(To do): Of the entries below, restate word for word only the section that runs from the line with "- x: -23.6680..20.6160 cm" to the line with "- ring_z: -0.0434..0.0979", counting both ends.
--- Record excerpts ---
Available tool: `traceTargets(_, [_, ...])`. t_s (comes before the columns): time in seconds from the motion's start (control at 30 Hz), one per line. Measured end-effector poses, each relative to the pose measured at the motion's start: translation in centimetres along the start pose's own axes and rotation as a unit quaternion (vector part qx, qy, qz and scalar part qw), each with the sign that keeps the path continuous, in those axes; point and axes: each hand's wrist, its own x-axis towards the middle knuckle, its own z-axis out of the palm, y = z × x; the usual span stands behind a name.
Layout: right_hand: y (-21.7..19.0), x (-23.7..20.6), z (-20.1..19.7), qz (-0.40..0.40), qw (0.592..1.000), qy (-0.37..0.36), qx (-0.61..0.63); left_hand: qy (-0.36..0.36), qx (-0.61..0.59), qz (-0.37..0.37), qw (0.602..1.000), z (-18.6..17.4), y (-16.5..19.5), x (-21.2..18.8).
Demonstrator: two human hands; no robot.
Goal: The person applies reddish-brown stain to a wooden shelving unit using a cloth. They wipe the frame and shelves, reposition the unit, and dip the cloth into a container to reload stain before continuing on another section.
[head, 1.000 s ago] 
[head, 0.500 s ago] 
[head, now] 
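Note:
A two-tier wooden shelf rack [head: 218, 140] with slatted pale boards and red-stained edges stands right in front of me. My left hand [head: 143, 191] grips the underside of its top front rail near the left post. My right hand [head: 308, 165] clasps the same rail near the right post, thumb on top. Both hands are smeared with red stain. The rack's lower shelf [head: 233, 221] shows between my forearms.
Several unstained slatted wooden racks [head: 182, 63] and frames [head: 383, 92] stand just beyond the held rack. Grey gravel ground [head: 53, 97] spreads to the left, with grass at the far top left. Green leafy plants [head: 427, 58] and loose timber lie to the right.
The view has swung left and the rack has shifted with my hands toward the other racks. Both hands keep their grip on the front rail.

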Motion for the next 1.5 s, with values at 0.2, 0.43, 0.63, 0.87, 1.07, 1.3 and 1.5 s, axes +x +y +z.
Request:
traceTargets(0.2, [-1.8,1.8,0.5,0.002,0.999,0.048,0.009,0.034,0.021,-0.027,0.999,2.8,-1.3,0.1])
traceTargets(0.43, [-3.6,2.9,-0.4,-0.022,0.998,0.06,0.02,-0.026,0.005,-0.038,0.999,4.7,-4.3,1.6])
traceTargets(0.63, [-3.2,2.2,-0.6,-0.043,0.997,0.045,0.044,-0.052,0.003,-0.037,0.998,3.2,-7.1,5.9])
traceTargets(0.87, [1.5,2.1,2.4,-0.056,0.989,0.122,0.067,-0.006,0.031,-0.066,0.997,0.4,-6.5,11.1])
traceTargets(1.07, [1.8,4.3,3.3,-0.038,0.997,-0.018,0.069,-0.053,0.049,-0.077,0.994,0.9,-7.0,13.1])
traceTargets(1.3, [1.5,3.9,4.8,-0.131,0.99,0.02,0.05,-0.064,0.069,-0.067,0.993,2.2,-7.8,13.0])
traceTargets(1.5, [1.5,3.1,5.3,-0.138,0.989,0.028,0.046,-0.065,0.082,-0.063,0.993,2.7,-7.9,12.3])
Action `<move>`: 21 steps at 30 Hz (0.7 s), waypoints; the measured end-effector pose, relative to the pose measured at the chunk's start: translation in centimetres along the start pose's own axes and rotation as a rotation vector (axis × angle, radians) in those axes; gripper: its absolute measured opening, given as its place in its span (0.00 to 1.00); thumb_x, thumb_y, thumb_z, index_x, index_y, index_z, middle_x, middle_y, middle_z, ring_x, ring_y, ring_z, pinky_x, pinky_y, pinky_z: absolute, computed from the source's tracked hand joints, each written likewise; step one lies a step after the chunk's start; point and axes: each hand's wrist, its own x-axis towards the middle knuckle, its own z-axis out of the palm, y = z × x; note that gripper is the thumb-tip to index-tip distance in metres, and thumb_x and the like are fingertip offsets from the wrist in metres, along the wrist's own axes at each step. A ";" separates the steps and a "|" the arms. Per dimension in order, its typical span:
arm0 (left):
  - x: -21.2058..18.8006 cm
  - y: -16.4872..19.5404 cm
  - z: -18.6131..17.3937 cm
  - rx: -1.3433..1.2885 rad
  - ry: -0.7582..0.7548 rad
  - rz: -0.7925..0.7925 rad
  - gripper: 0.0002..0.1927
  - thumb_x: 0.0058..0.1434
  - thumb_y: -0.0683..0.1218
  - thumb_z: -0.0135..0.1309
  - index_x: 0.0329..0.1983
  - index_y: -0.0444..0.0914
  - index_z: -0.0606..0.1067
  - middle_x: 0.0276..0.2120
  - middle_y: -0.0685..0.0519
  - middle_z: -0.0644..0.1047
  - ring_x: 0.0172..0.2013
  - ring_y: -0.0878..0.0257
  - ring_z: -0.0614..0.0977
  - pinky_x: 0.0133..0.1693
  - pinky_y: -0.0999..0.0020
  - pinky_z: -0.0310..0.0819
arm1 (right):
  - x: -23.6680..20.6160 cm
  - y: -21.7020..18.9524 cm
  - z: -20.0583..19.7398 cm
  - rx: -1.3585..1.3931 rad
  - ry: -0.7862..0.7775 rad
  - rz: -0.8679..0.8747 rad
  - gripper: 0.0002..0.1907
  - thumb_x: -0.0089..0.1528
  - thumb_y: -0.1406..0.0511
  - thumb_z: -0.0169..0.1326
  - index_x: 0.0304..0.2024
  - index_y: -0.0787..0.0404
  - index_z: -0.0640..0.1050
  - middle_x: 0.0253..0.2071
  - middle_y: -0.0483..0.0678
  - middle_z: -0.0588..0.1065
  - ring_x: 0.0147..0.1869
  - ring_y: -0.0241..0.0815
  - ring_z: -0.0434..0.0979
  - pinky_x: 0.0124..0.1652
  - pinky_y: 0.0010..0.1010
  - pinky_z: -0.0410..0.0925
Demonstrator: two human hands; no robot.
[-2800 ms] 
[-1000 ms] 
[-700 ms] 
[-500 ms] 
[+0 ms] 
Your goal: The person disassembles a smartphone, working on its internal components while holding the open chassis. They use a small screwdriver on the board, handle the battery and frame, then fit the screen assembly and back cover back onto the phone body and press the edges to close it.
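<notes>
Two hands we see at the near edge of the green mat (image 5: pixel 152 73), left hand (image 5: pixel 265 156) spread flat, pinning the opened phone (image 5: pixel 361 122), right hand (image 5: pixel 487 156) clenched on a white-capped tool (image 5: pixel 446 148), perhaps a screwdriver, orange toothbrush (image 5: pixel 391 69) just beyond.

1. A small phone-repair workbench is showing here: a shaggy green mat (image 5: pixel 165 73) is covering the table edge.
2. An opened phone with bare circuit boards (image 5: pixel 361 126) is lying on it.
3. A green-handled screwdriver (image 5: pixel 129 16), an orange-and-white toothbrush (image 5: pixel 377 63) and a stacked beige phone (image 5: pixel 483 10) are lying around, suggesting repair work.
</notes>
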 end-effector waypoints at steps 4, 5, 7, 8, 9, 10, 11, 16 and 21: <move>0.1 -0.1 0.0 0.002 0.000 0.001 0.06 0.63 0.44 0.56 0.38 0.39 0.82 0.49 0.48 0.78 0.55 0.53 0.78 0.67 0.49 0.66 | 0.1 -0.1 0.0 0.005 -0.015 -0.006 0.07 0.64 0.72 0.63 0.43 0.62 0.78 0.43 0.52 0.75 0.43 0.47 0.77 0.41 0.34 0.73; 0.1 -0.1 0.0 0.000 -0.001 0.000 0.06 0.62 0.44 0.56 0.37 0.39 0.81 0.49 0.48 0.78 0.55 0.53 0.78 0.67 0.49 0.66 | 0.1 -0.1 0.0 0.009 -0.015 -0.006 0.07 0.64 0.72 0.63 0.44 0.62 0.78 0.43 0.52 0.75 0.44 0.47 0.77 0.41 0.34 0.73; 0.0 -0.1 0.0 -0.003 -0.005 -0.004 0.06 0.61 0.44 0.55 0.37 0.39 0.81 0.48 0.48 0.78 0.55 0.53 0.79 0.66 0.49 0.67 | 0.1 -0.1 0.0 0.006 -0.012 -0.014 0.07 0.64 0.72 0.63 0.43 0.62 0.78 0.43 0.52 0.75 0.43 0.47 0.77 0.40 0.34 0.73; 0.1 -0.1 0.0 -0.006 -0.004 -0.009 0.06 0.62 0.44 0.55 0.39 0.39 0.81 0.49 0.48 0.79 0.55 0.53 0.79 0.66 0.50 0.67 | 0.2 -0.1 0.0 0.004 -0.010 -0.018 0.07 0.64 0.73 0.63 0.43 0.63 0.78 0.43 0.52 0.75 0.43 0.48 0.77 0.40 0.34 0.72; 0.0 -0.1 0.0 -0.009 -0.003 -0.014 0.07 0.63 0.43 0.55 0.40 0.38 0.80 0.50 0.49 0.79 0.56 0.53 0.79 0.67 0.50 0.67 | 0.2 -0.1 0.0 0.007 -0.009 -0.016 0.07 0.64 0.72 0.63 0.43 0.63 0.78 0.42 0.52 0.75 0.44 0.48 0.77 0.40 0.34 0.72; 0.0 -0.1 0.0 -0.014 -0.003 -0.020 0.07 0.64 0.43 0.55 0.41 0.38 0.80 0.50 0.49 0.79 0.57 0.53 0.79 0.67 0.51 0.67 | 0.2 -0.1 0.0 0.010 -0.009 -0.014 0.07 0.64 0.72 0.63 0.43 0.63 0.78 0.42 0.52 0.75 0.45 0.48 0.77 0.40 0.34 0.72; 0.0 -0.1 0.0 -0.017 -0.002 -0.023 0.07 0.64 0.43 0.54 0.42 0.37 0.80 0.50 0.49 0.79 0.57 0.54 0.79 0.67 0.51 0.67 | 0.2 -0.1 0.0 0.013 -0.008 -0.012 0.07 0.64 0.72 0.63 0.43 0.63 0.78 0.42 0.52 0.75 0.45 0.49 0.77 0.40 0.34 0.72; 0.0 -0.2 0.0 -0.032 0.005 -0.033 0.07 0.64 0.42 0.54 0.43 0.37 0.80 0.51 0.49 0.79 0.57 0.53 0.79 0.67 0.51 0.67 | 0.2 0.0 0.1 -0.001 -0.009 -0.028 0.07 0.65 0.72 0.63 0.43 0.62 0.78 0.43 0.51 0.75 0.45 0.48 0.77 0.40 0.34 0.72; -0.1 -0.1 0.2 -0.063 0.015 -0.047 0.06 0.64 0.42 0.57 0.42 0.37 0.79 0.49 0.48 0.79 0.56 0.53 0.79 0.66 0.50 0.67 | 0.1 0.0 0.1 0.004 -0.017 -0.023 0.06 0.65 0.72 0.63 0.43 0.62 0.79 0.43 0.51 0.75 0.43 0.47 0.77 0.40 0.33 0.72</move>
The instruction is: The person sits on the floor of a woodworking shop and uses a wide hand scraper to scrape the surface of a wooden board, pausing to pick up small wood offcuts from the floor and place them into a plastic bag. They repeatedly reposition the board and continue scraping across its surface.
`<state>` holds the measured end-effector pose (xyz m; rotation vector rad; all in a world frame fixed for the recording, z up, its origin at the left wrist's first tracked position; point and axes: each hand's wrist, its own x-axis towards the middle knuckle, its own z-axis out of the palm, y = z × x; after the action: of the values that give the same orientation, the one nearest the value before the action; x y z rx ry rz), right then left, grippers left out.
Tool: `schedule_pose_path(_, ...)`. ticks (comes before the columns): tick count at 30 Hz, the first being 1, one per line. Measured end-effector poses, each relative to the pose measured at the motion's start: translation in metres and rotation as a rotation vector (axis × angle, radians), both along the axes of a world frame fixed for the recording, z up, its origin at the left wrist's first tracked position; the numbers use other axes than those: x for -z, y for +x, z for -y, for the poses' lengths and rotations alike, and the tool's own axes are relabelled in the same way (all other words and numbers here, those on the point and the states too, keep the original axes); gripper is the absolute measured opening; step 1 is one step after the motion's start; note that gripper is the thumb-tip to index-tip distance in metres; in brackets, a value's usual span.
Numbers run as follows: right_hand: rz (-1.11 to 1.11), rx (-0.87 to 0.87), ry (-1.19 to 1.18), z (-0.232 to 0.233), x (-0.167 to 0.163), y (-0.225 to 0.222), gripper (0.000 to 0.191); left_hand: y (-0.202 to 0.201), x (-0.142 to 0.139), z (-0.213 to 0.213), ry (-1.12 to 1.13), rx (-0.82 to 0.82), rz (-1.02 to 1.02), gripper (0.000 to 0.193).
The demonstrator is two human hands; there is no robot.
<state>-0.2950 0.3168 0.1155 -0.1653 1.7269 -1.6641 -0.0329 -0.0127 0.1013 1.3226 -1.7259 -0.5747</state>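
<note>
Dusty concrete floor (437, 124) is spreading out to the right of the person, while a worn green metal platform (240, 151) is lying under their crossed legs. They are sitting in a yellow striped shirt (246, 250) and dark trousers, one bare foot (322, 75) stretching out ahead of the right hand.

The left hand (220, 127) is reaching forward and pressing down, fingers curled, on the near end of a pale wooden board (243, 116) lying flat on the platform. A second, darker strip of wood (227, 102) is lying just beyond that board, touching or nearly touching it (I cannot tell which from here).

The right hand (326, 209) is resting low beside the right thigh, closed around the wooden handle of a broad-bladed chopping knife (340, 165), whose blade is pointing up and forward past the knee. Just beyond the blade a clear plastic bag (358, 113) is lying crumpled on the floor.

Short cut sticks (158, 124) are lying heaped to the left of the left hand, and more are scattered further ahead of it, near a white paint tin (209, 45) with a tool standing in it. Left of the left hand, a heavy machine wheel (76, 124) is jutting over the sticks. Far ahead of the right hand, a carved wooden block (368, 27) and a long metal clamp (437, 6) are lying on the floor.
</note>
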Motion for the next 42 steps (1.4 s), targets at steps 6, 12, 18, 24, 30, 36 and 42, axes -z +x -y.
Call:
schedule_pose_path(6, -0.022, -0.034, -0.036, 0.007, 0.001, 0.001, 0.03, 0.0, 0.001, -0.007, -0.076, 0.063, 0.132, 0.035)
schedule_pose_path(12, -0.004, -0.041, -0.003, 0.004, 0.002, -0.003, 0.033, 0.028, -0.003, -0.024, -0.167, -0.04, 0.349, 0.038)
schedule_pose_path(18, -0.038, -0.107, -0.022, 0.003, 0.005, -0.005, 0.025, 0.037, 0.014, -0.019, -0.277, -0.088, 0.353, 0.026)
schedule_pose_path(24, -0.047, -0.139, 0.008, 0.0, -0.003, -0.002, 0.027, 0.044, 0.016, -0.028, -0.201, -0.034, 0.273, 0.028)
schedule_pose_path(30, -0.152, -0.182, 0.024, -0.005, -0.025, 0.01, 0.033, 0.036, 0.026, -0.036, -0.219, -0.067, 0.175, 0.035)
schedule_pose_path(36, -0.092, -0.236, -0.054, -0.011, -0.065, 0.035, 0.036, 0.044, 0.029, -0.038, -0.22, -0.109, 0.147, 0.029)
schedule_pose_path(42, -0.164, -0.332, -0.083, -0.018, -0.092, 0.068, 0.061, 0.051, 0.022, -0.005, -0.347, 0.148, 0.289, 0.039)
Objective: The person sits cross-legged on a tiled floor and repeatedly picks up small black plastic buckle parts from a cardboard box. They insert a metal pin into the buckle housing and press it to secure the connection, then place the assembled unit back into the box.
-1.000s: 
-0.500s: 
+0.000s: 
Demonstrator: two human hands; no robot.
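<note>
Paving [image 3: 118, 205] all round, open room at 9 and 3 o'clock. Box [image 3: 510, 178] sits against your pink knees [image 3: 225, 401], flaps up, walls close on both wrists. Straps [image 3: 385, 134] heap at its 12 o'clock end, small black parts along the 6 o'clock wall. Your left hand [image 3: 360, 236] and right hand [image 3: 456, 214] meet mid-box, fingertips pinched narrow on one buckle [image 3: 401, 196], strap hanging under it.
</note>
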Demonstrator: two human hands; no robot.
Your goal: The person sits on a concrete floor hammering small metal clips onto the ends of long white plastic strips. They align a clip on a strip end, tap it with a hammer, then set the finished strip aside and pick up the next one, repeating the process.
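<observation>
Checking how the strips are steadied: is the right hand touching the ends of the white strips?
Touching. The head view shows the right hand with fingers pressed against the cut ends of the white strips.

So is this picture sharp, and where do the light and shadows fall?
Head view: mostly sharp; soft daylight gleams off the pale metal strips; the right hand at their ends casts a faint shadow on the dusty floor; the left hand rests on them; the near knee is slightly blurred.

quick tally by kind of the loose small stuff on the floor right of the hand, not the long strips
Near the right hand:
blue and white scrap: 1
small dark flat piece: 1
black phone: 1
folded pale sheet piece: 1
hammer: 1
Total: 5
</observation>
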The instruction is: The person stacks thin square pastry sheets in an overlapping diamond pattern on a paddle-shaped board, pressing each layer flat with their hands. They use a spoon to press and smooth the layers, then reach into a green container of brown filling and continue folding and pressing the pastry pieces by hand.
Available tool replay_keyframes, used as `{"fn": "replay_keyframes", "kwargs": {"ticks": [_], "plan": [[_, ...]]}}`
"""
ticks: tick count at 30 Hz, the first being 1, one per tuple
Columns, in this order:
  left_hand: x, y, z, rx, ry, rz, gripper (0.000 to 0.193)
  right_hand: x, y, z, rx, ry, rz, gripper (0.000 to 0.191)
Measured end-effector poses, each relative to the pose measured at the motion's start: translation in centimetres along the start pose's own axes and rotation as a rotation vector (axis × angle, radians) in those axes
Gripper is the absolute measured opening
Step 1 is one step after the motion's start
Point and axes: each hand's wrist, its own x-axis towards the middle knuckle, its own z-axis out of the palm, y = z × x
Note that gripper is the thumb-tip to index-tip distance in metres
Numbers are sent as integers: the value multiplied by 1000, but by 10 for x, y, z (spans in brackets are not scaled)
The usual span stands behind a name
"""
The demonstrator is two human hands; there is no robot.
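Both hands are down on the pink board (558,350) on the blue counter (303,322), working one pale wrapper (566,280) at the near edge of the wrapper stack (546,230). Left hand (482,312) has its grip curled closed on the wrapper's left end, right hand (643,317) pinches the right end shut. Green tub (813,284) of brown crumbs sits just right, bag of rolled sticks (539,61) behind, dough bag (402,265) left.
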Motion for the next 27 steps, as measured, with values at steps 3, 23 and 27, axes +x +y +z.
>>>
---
(Output for this task):
  - x: -23.6680..20.6160 cm
  - y: -21.7020..18.9524 cm
  - z: -20.0583..19.7398 cm
  - rx: -1.3585..1.3931 rad
  - ry: -0.7862..0.7775 rad
  - rz: -0.8679..0.8747 rad
  - gripper: 0.0002..0.1907
  - thumb_x: -0.0089..0.1528
  - thumb_y: -0.1406..0.0511
  - thumb_z: -0.0169..0.1326
  - index_x: 0.0304..0.2024
  - index_y: -0.0787..0.0404
  - index_z: -0.0640..0.1050
  - middle_x: 0.0253..0.2071
  - middle_y: -0.0483..0.0678
  - middle_z: -0.0588..0.1065
  - ring_x: 0.0147..0.1869
  - ring_y: -0.0241..0.0815
  - ring_z: -0.0434..0.0979

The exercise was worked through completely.